After each morning class session, the MU group was joined by Bachelor of Education students at the college for training on the next day’s lessons. Usha Rajdev notes, “Out of 100 Indian college students we worked with, only 15 spoke English well.” So non-verbal communication and improvisation became critical skills.

“In India, teaching is done in more of a lecture format,” explains Dr. Rajdev. “It’s not as hands-on. So our students really brought a new approach to the B.Ed. students there. One of the teachers in training there said, ‘I wish you had come earlier,’ lamenting that these new insights were coming so late in their preparation. I assured her that it’s never too late; teachers can always add new ways of engaging students and become more effective in the classroom.”

Courtney Trowbridge found the relationships that she built with the Indian B.Ed. students to be a highlight of the trip. She explains, “We learned from one another, grew together, shared stories of similarities and differences – all with one thing in common: the best interest and love of the children.”

In the afternoon, the Marymount students went by bus to another elementary school, Sandipani Gurukul. There, they taught the same lesson as in the morning. Dr. Rajdev says. “This gave them a chance to use their earlier experience to make the lesson even better.”

Jennifer Zimmerman notes, “I learned to slow down my speech and to show pictures to illustrate what I was explaining. As teachers, it’s important to make sure that every student understands the concept and to provide extra help to those who need it.”

She also made a surprising discovery: “Growing up, I hated math! But, through this course, I learned that I love to teach math. I was teaching the lattice method of multiplication to the children. It makes it really easy to visualize the process and get the right answer. I went through the process slowly, and the students got it! That was a very rewarding experience for me.”

After teaching at Sandipani, it was time for another session with their Indian counterparts – an opportunity to review the day’s results and prepare for the next day’s lessons. Altogether, the Marymount students spent nine days teaching, learning, and sharing in the Porbandar schools.

“I was in awe of our students,” says Dr. Rajdev. “Not only did they adapt to the culture, they also adapted their teaching style. They learned how to make do and maintain teaching excellence.” She adds, “They worked in teams, and they were all in it together. I think that Marymount’s focus on community was reflected in the way they worked together.”

Dr. Rajdev also points out, “They were good improvisers! For one project, ocean in a bottle, they collected empty water bottles, got cooking oil from the hotel, and bought blue food coloring. I was so emotional just watching them!
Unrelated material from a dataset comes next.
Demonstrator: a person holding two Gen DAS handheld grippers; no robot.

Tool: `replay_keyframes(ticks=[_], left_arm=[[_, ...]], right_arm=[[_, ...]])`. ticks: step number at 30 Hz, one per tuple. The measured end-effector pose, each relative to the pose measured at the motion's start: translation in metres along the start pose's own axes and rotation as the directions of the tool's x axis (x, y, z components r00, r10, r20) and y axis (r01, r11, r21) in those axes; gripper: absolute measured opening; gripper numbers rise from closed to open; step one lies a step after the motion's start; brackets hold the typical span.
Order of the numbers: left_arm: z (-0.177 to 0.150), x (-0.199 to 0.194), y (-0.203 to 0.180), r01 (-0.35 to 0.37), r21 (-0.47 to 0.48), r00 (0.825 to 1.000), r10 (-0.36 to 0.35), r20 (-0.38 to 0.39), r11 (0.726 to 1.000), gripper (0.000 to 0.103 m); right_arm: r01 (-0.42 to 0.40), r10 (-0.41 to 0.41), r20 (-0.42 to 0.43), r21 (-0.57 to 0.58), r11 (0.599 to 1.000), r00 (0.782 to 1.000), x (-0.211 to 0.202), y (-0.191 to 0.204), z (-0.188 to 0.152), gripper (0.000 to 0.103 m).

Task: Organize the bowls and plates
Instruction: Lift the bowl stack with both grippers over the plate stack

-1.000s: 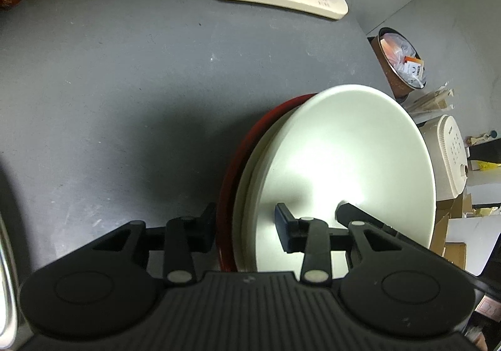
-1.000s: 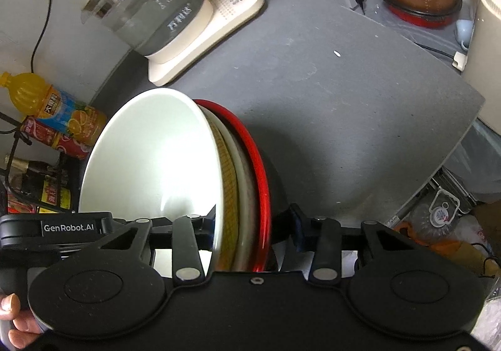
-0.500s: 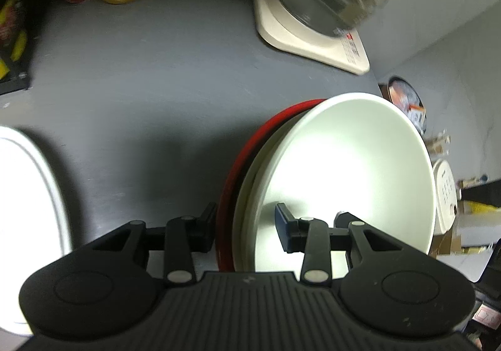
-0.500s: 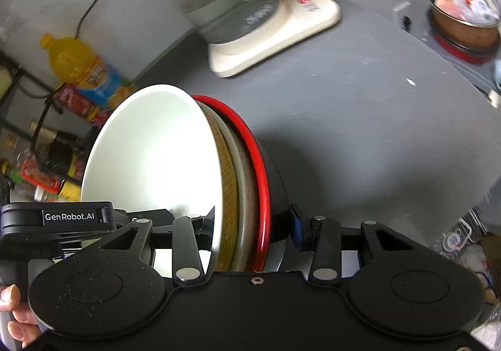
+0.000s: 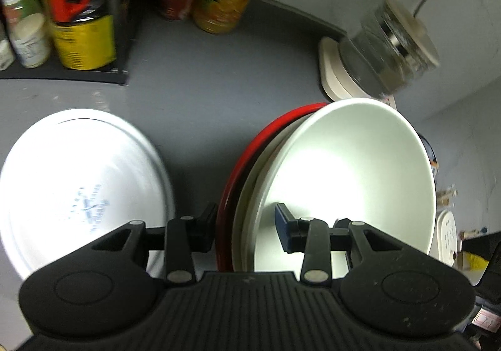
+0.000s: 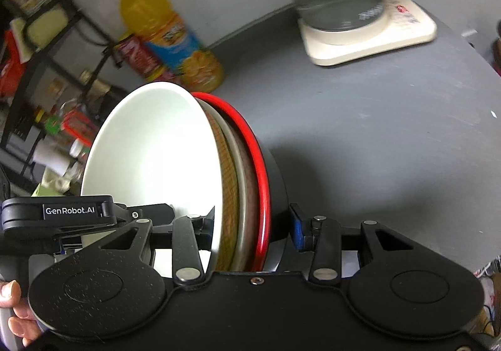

They taught with so much passion and patience.” The MU students also shopped for school supplies to leave behind for the children and set up libraries of math and science resources in the schools.

All too soon, the visit to Porbandar came to an end, but the experience will be with these novice teachers for a lifetime. Megan Reese says, “This experience taught me to roll with the punches. When we got into the classroom, some of our plans worked, and some didn’t. We had to be flexible and put the students’ needs first.”

Hallyn Brewster knows that she, too, will now be a more effective teacher. She says, “Having been to India, I know that it doesn’t take a big budget or the greatest technology to get children excited about learning – just a little inspiration and a positive attitude!”

The Marymount students and the Porbandar community were equally sad to part. “The children asked if we could stay longer and keep teaching!” Sally Wodatch recalls. The farewells were made bearable by knowing that the Marymount-Porbandar connection will continue. Usha Rajdev explains, “Next year, a new group of our students will do the course in India, and some of this year’s group will accompany them as adjunct instructors. So the learning and sharing of knowledge continues.”